Waffenrecht: Auf der Fahrt beziehungsweise auf dem Zugang zum Revier und zurück darf die Waffe (vollständig) entladen mitgeführt werden. Es macht insoweit keinen Unterschied, ob der Zugang oder die Zufahrt auf einer Straße oder einem öffentlichen Weg erfolgt, zu Fuß oder mit dem Fahrzeug.

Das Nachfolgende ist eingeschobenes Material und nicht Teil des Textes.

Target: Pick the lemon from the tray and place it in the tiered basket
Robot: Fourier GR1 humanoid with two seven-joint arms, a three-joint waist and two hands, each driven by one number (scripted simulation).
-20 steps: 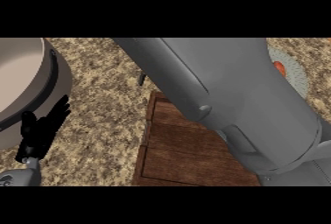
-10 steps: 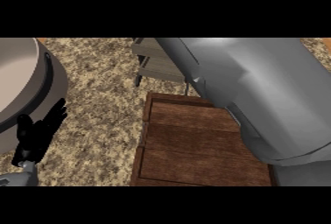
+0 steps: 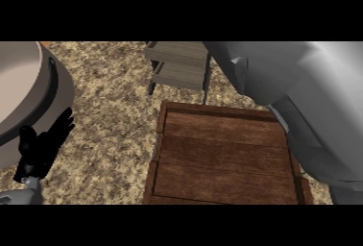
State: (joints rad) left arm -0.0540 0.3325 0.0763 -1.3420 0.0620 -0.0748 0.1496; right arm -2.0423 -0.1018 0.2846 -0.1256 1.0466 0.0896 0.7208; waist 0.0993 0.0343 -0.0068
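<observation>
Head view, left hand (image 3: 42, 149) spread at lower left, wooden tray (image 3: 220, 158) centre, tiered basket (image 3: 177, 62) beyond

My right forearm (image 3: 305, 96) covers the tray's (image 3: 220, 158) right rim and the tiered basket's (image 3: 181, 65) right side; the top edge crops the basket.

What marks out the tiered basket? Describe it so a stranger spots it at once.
Find the brown wooden tray in the middle of the speckled counter. Just past its far edge stands the tiered basket: flat grey shelves stepped on thin dark legs, unlike the big round container at left.
</observation>
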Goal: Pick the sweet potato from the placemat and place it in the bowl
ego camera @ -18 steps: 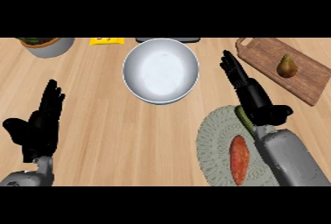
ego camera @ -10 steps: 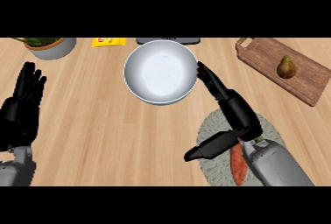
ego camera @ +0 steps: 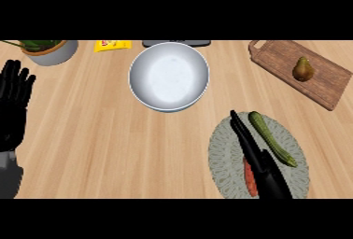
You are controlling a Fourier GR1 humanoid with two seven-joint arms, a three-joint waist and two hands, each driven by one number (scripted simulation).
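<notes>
Shows the sweet potato [ego camera: 249, 181] on the placemat [ego camera: 224, 154], partly hidden by the right hand [ego camera: 260, 163], fingers straight, gripping nothing. Shows the bowl [ego camera: 169, 77] well apart, the left hand [ego camera: 14, 109] open at the left edge.

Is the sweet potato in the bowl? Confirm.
No, the sweet potato lies on the placemat, partly hidden by the right hand; the bowl holds nothing.

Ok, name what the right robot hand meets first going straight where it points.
Likely the bowl's right rim; only bare counter lies before the right robot hand, though it may just miss.
</notes>
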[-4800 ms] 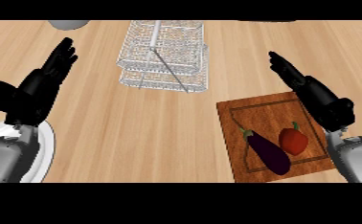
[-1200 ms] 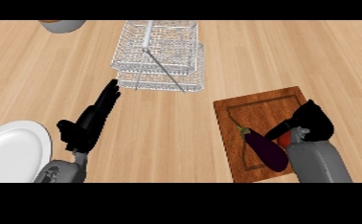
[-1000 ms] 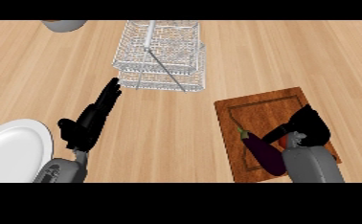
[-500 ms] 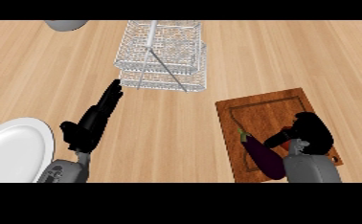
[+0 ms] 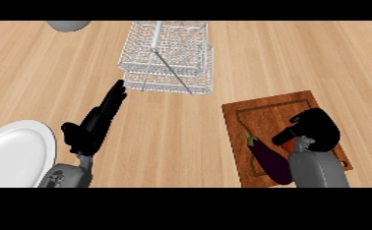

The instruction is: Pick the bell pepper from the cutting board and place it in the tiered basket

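Right hand (image 5: 317, 129) curls round the bell pepper (image 5: 288, 146), mostly hidden beneath it on the cutting board (image 5: 260, 112).

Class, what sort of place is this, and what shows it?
Probably a kitchen counter: a brown wooden cutting board bearing a dark purple eggplant, a white wire tiered basket.

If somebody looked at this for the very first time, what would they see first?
Probably the black right hand, curled over the red bell pepper on the cutting board at lower right, beside a purple eggplant. Next, the wire tiered basket at top middle, and the left hand with straight fingers beside a white plate.
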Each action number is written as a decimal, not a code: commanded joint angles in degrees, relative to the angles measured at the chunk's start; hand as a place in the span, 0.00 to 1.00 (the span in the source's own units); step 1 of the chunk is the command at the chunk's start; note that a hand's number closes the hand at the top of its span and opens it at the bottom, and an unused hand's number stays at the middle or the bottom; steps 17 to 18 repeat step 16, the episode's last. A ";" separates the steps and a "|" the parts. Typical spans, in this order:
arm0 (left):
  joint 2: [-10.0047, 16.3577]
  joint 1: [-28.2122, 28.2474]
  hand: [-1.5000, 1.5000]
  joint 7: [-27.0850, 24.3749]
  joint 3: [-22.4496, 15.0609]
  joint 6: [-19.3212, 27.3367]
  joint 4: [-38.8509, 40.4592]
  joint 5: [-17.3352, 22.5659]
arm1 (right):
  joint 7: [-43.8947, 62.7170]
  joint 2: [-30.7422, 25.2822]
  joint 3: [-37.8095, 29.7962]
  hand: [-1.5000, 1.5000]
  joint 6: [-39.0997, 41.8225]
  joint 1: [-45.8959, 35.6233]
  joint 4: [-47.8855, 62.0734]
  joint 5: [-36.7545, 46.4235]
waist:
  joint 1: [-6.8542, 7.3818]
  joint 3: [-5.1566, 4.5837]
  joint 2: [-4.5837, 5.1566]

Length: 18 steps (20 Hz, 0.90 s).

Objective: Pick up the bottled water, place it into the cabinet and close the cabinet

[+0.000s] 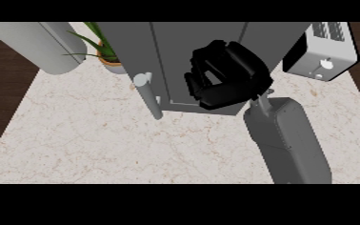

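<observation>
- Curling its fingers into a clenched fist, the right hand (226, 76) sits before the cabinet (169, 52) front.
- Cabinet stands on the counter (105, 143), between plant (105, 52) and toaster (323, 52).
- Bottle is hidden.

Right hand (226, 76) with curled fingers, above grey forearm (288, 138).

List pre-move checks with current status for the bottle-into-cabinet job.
1. Sight of bottled water: not ok, it shows nowhere in the head view.
2. right hand at the front of the cabinet: ok.
3. Anything held in the right hand: cannot tell.
4. Whether the cabinet is closed: cannot tell from this angle.
5. handle free of the hand: ok, the hand is apart from it, on the handle's right.
6. left hand in view: not ok.
</observation>
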 commanded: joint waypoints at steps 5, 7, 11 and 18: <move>-0.51 3.40 0.00 3.70 3.61 -4.29 -1.06 4.77 | -3.73 0.66 -3.78 1.00 2.69 -9.84 14.29 1.47 | 0.14 -0.26 0.60; -0.95 1.17 0.00 3.70 3.34 -3.62 -0.25 3.83 | -3.84 1.58 -4.32 1.00 2.77 -12.20 16.20 0.67 | 0.18 -0.28 0.74; -0.70 -1.43 0.00 4.40 2.82 -3.70 1.01 3.13 | -3.93 1.58 -0.69 1.00 2.96 -13.07 17.29 -4.17 | 0.89 -0.30 0.93; -1.01 -3.31 0.00 5.21 2.97 -3.29 2.02 2.76 | -2.95 1.54 -0.03 1.00 -0.59 -16.42 17.13 -4.66 | 1.11 -0.37 0.88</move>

Einschränkung: Aus dem Widmungszweck, dem allgemeinen Schikaneverbot des § 226 Bürgerliches Gesetzbuch sowie aus den Grundsätzen deutscher Waidgerechtigkeit des § 1 Abs. 3 Bundesjagdgesetz (Pflicht zu rücksichtsvollem und den Nachbarfrieden nicht störenden Verhalten) ergibt sich aber, dass von der Befugnis zum Durchfahren eines fremden Jagdbezirks zwecks Zufahrt zum eigenen Revier nur bei Notwendigkeit oder erheblichen Abkürzungen und so schonend wie möglich Gebrauch zu machen ist. Ein beliebiger „Spähtrupp“ durch das Nachbarrevier ist daher nach meiner Auffassung ebenso unzulässig wie eine unnötig lange oder unnötig störende Durchquerung.

V. Ergebnis
1. Die Benutzung eines Feld oder Waldweges durch einen fremden Jagdbezirk als Zufahrt zum eigenen Revier ist erlaubt, wenn der Weg für land- und/oder  forstwirtschaftliche Zwecke oder für Anlieger freigegeben ist und keine wesentlichen Beeinträchtigungen (Störungen) des fremden Jagdausübungsrechts verursacht werden.
2. Aus dem Widmungszweck, dem Schikaneverbot und den Grundsätzen deutscher Waidgerechtigkeit ergeben sich aber Beschränkungen auf das Notwendige.
3. Die Regeln über den Jägernotweg finden keine Anwendung, da es mit dem Wald oder Feldweg einen zum allgemeinen Gebrauch bestimmten Weg zum Revier gibt.